What you need to do -
Could you set down exactly the lines in the records below between the line holding "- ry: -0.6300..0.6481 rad" and the line holding "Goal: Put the", inclusive?

Source data -
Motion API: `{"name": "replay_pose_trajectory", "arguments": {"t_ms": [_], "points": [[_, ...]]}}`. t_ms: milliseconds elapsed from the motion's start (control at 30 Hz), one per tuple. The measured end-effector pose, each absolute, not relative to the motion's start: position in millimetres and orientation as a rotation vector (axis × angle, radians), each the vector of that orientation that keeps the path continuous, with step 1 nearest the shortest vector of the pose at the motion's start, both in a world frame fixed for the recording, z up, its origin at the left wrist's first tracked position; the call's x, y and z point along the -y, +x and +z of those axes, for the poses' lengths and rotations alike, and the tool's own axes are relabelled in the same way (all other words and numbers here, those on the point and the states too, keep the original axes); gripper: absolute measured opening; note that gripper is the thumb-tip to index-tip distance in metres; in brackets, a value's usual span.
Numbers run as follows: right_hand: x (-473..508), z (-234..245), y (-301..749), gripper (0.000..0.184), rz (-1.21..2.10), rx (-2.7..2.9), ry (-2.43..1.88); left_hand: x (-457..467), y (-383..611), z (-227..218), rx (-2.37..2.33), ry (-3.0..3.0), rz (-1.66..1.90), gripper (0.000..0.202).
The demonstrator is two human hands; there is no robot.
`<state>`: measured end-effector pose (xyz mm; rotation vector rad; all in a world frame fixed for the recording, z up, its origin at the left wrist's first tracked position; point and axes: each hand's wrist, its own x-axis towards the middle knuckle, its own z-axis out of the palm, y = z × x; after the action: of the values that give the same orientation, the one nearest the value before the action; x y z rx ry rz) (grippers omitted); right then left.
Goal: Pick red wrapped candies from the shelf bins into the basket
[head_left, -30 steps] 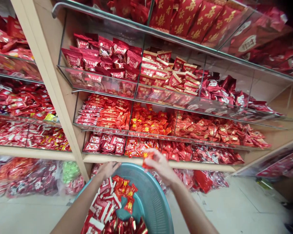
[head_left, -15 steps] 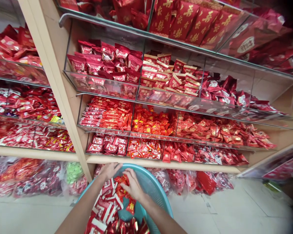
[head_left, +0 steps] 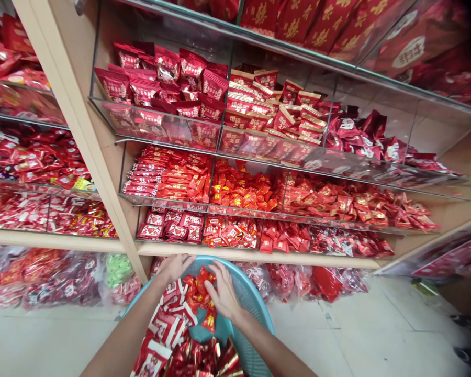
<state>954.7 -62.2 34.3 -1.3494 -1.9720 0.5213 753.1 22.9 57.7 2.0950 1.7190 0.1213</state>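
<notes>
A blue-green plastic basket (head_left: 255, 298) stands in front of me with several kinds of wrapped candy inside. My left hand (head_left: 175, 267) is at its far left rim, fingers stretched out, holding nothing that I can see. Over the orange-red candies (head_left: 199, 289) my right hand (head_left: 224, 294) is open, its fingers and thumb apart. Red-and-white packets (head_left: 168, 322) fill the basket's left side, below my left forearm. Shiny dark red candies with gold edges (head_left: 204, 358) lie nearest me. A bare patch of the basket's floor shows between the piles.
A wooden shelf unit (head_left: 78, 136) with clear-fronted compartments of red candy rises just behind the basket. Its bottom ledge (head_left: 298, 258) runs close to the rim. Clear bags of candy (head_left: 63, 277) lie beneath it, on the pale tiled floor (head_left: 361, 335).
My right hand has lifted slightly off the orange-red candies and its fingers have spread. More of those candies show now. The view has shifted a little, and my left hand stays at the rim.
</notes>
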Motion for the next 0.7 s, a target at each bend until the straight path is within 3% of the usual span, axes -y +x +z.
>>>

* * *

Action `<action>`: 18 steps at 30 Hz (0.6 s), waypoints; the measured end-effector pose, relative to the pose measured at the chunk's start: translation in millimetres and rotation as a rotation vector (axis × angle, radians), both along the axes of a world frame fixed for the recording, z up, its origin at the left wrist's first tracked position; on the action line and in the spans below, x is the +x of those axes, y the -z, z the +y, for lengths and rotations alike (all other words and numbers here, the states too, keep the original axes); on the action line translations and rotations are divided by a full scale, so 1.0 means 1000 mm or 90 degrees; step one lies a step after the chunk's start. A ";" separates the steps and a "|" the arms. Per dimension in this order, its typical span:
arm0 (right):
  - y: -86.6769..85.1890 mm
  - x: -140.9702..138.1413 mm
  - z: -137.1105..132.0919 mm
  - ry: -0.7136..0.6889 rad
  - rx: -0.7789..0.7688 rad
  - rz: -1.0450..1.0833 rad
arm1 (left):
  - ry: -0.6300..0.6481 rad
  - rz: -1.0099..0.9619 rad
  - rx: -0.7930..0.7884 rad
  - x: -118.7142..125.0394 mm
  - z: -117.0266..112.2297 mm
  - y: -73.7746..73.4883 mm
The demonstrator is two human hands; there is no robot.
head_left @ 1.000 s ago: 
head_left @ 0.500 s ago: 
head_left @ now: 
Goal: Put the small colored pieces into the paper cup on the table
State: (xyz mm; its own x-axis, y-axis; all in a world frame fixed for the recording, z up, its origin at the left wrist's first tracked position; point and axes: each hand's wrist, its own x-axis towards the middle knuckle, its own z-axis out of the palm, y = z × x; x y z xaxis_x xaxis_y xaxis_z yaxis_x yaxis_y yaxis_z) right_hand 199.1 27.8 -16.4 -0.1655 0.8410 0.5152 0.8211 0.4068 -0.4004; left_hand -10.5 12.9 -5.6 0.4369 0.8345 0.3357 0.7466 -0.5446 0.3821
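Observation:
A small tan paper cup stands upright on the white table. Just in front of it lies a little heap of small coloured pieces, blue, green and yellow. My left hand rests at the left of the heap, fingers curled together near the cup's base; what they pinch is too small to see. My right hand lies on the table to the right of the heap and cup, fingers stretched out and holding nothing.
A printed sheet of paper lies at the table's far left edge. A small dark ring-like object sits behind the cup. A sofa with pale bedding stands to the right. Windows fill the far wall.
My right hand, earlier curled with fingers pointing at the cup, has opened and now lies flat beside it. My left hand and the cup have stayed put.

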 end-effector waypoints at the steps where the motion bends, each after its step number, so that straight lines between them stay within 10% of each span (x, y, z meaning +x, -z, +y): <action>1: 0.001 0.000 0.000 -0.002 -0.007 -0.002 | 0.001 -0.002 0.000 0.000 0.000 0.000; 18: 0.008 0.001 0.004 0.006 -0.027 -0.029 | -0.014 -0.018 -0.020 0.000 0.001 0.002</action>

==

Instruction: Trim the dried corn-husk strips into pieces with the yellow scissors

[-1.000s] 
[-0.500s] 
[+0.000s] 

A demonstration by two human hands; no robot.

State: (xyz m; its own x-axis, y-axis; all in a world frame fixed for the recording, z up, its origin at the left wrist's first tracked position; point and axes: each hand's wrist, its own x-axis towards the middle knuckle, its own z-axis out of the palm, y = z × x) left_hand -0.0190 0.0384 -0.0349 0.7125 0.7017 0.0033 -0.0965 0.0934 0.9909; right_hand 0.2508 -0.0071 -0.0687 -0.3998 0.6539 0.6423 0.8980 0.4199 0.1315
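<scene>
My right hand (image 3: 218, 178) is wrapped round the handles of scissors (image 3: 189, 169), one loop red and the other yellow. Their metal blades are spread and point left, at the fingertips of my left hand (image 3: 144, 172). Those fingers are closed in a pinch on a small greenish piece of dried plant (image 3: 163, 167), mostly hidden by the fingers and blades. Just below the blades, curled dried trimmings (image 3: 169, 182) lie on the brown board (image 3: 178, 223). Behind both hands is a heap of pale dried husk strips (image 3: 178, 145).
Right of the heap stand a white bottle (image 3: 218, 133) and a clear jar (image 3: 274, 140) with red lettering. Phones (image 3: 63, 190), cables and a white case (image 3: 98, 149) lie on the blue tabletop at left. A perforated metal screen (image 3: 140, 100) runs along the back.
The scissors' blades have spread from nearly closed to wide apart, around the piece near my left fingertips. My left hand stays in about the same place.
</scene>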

Written solution -
  - ry: -0.6300..0.6481 rad
  - rz: -1.0099..0.9619 rad
  - rx: -0.7930..0.7884 rad
  - x: -118.7142..125.0394 mm
  - z: -117.0266..112.2297 mm
  - y: -73.7746..73.4883 mm
The demonstrator is two human hands; there is no robot.
head_left @ 1.000 s ago: 
head_left @ 0.500 s ago: 
head_left @ now: 
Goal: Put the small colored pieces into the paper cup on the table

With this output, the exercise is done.